Le 5/7 passage Saint-Pierre
Avec l’immeuble du n° 6 dont elle était mitoyenne et avec lequel elle s’imbriquait, la propriété portant le n° 5/7 du passage Saint-Pierre était en partie bâtie sur le passage voûté qui conduisait à l’ancien cimetière Saint-Paul. Située à la rencontre des deux tronçons en équerre formant le passage Saint-Pierre, elle possédait deux entrées placées de part et d’autre de la voûte marquant l’angle de la voie, cette particularité expliquant sa double numérotation.
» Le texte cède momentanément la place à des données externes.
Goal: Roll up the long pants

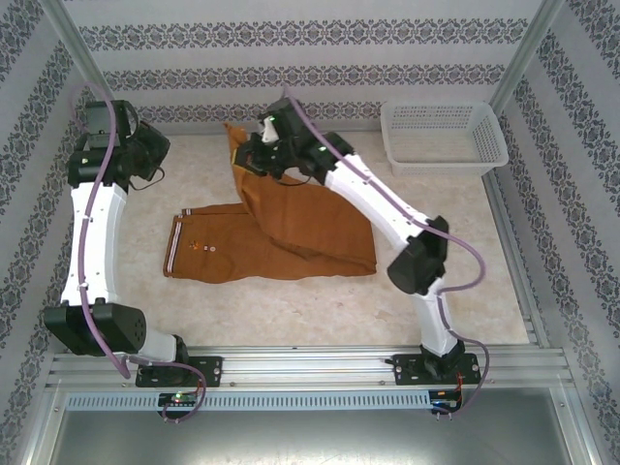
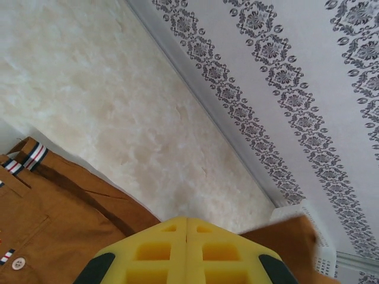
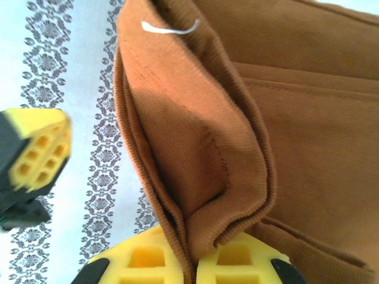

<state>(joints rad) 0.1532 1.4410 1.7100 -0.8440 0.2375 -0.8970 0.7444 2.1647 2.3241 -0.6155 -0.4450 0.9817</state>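
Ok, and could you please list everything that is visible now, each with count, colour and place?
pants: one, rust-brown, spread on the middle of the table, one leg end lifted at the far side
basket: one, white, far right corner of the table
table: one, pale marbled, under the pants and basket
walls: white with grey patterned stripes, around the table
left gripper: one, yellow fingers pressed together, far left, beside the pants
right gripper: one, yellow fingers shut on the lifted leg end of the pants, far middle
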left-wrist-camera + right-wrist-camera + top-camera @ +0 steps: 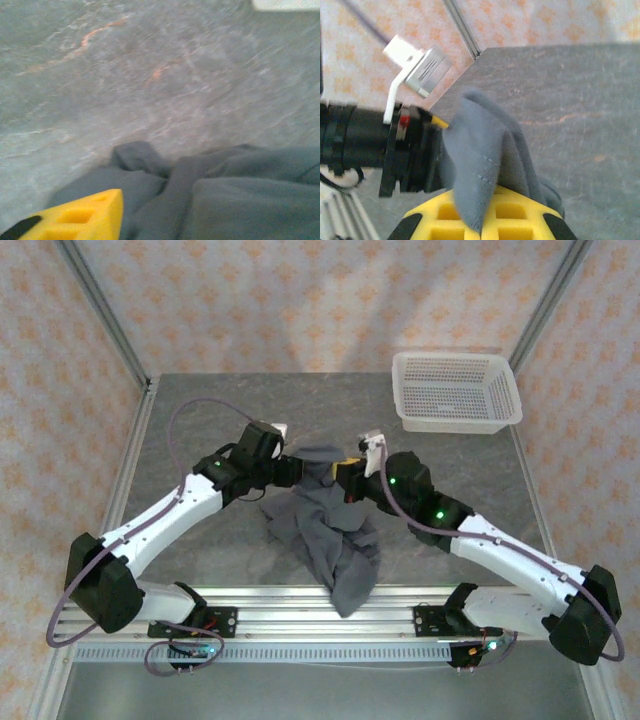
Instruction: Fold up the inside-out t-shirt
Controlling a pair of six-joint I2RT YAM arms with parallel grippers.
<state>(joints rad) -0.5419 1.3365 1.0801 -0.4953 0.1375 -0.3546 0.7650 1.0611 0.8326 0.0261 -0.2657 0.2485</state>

Issu comme les bâtiments voisins des biens de l’ancienne Fabrique Saint-Paul nationalisés en 1792, le n° 5/7 fut vendu le 28 fructidor an IV (14 septembre 1796) « moyennant 8 100 francs au citoyen Berger, demeurant quai des Augustins, n° 48 »[1]. Antoine-Dominique Berger mourut en 1814. Sa veuve, Jeanne-Françoise Minnonet, décédée en 1826, désigna Clotilde-Égalité Villain, épouse de Jean-Pierre-Joseph Collin, comme héritière universelle. Clotilde-Égalité mourut en 1842, son mari en 1843, et leurs enfants se défirent de leur bien qui fut vendu par adjudication à Honoré-Joseph Texier, brasseur au 232 rue du Faubourg Saint-Antoine. A son décès en 1861, la propriété fut acquise, par adjudication là encore[2], par l’un de ses fils, Jules-André Texier. Puis en 1887, elle fut achetée par Alphonse-Alexandre Foiret, habitant Villiers-sur-Marne, contre la somme de 54 000 francs [3].